— TASK DIRECTIONS —
After locating "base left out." in the listing below, copy that line and each one after it exactly, ending with the line that has "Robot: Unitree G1".

— INFORMATION SHOWN —
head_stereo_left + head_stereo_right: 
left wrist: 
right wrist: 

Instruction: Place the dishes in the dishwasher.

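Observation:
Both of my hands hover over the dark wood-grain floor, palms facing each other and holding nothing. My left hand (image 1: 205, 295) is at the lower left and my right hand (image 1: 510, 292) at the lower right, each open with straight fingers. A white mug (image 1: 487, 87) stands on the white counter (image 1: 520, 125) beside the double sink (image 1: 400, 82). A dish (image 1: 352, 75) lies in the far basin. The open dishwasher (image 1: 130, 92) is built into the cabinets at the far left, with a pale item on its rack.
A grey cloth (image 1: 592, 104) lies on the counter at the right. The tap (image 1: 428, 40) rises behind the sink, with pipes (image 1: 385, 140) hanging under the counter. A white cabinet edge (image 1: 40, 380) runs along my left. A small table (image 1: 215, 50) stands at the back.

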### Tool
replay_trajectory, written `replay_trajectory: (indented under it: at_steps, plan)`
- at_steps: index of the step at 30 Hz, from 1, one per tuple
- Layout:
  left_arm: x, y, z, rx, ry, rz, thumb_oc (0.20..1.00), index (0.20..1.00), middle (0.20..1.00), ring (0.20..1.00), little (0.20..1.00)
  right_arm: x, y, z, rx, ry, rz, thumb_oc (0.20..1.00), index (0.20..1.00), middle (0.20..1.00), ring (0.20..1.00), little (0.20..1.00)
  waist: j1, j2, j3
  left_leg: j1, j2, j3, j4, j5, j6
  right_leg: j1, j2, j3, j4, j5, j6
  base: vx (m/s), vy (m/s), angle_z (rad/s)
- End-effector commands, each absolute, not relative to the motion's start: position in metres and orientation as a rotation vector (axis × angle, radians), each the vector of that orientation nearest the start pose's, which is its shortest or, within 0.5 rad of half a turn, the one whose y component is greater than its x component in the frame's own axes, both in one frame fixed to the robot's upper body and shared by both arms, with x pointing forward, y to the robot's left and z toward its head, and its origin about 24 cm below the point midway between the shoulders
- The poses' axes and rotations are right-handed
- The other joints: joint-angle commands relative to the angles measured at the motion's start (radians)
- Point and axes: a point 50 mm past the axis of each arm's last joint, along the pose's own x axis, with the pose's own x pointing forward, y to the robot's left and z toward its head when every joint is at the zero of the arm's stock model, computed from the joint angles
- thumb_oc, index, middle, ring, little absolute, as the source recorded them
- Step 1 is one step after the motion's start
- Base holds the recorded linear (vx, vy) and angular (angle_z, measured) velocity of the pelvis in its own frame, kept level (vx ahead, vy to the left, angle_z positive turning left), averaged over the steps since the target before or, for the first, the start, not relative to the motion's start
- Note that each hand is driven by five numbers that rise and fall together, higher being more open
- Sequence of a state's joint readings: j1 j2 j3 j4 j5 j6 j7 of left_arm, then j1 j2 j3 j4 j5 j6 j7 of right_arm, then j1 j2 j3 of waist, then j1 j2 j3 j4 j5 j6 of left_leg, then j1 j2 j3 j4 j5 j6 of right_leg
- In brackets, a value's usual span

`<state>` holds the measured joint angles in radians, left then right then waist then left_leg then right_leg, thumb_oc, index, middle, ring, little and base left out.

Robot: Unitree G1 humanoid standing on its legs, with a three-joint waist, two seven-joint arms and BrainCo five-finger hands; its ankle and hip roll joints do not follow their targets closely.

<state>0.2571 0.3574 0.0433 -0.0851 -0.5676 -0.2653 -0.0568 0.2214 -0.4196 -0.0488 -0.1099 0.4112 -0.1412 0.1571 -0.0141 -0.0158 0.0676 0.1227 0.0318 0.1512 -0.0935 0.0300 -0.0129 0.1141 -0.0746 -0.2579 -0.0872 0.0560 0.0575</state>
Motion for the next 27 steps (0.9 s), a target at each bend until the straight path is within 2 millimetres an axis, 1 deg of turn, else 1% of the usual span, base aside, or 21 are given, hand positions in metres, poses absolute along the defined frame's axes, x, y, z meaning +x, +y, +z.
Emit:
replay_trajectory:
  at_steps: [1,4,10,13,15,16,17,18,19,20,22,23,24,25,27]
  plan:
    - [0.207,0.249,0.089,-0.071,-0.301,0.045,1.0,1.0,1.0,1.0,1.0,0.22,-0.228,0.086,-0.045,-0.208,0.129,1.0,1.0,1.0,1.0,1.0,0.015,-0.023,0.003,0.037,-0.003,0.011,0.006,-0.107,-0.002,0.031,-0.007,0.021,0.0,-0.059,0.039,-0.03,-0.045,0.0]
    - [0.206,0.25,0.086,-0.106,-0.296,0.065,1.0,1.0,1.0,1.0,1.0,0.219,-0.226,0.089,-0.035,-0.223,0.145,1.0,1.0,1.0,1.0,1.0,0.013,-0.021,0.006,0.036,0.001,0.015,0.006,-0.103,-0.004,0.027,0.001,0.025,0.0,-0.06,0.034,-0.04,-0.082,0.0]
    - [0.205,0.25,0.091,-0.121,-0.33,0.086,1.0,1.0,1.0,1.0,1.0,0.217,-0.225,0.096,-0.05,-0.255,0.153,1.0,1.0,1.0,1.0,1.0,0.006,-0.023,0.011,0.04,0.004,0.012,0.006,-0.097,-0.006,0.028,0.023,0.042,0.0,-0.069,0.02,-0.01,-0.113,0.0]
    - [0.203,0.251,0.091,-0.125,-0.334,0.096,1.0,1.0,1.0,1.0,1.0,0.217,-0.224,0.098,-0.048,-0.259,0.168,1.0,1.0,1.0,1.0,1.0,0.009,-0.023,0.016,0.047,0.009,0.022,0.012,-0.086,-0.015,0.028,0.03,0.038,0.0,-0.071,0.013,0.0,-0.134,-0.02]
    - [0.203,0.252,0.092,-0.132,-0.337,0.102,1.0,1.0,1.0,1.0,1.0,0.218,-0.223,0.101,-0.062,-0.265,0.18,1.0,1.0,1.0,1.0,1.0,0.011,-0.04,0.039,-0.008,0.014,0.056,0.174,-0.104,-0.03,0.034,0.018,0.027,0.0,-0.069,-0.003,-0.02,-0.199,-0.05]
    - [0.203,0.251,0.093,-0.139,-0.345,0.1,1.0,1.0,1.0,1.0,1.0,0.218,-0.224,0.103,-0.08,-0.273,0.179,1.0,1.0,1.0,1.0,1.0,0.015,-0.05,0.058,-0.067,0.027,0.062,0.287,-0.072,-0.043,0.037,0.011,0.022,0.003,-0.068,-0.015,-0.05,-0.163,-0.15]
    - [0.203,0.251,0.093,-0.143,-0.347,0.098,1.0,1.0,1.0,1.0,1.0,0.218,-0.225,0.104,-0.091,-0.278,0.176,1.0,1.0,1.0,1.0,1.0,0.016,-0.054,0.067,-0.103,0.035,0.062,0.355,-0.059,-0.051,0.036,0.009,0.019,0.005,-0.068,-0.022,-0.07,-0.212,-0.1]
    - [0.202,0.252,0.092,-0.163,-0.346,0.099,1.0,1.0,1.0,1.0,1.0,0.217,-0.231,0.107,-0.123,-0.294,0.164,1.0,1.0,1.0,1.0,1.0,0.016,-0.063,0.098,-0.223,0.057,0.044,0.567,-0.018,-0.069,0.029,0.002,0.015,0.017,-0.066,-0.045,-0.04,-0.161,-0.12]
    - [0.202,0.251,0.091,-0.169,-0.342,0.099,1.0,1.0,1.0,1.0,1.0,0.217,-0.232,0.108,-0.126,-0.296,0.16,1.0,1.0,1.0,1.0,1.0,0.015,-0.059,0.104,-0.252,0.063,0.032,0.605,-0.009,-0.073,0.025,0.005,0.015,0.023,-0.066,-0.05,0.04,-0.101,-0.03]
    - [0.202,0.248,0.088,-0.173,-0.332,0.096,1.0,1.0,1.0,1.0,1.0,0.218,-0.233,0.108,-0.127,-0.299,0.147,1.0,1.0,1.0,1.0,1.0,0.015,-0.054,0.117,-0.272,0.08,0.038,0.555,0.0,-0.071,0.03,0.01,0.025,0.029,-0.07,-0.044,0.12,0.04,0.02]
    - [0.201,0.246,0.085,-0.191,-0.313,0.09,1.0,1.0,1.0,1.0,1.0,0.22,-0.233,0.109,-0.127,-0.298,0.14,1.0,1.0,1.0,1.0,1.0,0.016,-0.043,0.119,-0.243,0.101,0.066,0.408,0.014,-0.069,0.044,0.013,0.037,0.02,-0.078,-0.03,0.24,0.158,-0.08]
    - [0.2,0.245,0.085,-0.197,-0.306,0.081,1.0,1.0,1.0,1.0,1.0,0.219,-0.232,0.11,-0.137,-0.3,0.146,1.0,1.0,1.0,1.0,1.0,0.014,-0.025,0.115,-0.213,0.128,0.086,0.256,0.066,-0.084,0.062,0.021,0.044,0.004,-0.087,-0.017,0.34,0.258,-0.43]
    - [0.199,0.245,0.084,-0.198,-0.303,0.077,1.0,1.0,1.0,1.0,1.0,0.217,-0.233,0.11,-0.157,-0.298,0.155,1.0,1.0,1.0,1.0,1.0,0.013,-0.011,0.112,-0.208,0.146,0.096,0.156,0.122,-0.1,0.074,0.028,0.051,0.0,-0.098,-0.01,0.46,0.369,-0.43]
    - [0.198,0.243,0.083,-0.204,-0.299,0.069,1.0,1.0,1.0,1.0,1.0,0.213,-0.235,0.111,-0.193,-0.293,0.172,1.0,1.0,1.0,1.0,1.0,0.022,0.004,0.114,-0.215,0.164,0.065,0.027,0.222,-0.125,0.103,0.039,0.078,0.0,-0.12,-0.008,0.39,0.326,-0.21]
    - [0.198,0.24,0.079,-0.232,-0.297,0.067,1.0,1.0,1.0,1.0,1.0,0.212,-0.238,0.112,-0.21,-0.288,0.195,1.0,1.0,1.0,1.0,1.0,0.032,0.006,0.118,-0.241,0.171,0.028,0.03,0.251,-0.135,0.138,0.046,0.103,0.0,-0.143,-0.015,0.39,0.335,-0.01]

— EXERCISE RESPONSE —
`<state>` holds the measured joint angles in radians, left then right then waist then left_leg then right_leg, thumb_oc, index, middle, ring, little and base left out.

Robot: Unitree G1 humanoid standing on its legs, with a three-joint waist, two seven-joint arms and BrainCo five-finger hands; its ankle and hip roll joints do not follow their targets closely.

This concludes the output for the exercise.